Divine Fury by Darrin M. McMahon

Divine Fury by Darrin M. McMahon

Author:Darrin M. McMahon [McMahon, Darrin M.]
Language: eng
Format: epub
ISBN: 9780465069910
Publisher: Basic Books
Published: 0101-01-01T00:00:00+00:00


CHAPTER VI

THE RELIGION OF GENIUS

IN THE MID-NINETEENTH CENTURY, the Danish philosopher Søren Kierkegaard published a short essay with an intriguing title, “On the Difference Between a Genius and an Apostle.” Like so many of Kierkegaard’s occasional writings, the essay called attention to what he regarded as a disturbing tendency of the present age. Science and learning had confused Christianity, he charged, with the result that religious discourse was adopting science’s terms. Pastors now described the likes of Saint Paul as a “genius,” hailing his brilliance and lauding his style. The praise was well intentioned, but the consequence was a fatal conflation: “Esprit and the Spirit, revelation and originality, a call from God and genius, all end by meaning more or less the same thing.” In truth, Kierkegaard insisted, a “genius and an Apostle are qualitatively different.” A man like St. Paul “has no connection whatsoever with Plato or Shakespeare.”1

Kierkegaard’s essay was prompted by the case of the contemporary Danish pastor and philosopher Adolph Peter Adler, who claimed to have received a new revelation from God, and then amended the account under scrutiny, explaining it as a revelation of genius instead. But as Kierkegaard well knew, confusion of this kind was by no means an isolated occurrence: across Europe in the nineteenth century, Christian apologists lauded the heroes of their faith in similar terms, concurring with the abbé Louis Bautain, who observed that “it is by men of genius, prophets, poets, apostles . . . that the life of heaven has been communicated to humanity since the beginning.” Among Protestants, Martin Luther emerged in the nineteenth century as a robust example of the Christian genius. At the same time, Catholics redefined their own prophets and saints, calling attention on occasion, in a pious nod to the science of the time, to signs of holy madness and enthusiasm as symptoms of an underlying genius. True, only skeptics dared suggest that Jesus himself suffered from a morbid pathology.
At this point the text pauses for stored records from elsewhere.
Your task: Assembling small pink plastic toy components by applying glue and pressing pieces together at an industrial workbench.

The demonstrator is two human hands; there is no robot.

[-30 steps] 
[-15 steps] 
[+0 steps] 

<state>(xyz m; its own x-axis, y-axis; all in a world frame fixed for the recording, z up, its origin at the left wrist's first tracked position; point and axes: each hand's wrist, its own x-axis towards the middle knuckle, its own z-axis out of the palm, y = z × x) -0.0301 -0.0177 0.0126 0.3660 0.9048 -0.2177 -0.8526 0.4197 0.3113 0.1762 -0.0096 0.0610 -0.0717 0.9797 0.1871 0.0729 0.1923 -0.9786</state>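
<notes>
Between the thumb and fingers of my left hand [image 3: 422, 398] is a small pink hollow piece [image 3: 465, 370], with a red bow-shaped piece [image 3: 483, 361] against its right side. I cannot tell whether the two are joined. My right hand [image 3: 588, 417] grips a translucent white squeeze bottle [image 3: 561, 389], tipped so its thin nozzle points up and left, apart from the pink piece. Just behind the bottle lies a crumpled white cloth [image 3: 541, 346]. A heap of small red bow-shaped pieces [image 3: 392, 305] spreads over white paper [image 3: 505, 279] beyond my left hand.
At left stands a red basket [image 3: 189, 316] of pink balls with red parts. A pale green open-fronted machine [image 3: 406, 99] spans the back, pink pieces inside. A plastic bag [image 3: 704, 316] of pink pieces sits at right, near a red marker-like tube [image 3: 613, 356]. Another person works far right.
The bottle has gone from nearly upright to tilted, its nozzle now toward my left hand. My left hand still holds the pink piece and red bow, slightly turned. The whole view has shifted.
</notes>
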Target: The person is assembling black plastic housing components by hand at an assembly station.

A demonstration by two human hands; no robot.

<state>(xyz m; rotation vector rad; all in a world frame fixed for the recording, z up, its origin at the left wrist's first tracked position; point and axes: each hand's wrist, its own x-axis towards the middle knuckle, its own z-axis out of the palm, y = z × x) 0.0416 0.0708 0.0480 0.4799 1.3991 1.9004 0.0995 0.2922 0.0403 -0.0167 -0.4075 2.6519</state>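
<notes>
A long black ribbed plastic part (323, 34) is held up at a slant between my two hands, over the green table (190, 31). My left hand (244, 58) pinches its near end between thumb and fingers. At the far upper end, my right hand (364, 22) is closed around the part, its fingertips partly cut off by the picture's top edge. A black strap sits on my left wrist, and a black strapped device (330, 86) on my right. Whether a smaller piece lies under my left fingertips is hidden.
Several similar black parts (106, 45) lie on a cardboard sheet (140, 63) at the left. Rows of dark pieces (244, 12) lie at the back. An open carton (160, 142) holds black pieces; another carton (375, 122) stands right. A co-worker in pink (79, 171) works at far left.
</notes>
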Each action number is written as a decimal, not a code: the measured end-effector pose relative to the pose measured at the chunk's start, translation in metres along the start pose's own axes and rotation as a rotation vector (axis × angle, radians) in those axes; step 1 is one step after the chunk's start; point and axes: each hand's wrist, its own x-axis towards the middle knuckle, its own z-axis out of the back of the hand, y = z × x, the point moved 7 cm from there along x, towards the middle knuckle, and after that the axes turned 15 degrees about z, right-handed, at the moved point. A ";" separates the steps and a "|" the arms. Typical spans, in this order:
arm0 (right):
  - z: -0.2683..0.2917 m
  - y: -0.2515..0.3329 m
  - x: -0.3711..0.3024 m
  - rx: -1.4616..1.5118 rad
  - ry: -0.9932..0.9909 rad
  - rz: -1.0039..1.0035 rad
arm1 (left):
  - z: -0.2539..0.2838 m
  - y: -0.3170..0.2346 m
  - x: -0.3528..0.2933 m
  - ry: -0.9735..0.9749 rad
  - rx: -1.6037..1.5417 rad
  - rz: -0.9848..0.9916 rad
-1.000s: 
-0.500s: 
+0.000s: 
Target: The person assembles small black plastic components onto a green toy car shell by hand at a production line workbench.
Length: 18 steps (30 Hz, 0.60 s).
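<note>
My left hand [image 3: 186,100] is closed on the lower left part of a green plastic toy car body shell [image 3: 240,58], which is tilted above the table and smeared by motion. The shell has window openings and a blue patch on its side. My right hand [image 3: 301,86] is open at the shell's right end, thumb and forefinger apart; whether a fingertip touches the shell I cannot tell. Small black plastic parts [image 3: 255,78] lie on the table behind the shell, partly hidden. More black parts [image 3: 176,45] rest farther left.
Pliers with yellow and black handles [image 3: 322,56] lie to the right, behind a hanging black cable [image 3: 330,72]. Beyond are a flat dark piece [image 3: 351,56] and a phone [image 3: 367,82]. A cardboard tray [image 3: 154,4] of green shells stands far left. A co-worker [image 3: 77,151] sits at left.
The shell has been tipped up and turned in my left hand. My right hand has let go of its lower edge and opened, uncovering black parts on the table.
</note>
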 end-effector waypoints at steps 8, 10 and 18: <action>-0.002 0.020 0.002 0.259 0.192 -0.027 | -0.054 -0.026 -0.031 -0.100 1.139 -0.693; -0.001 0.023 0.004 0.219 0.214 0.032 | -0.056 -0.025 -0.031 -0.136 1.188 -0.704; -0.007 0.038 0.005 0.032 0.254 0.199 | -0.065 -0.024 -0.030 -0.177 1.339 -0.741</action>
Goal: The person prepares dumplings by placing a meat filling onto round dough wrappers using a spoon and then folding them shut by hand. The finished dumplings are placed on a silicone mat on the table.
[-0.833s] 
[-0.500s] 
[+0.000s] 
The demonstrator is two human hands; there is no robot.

But disciples and disbelievers alike could agree that Jesus was a “great man” and an “original genius,” a claim that was increasingly common in the nineteenth and early twentieth centuries (to say nothing of our own). When Ernest Renan penned his controversial biography of Jesus, La vie de Jésus, in 1863, he followed David Friedrich Strauss in making that claim central to his account, prompting the withering scorn of Nietzsche, who later observed that the “concept of genius” was completely inappropriate when applied to the “Jesus type.”2

With that much, at least, Kierkegaard would have agreed, for as he rightly appreciated, to apply the label “genius” to an apostle of God was to recognize a standard of authority that was human, not divine. Just as it would be treason “to ask whether a king is a genius” as a condition of loyalty, or it would be an act of filial rebellion to maintain that “I obey my father, not because he is my father but because he is a genius,” it was misconceived to base the divinely conferred power of an apostle on aesthetic or intellectual grounds.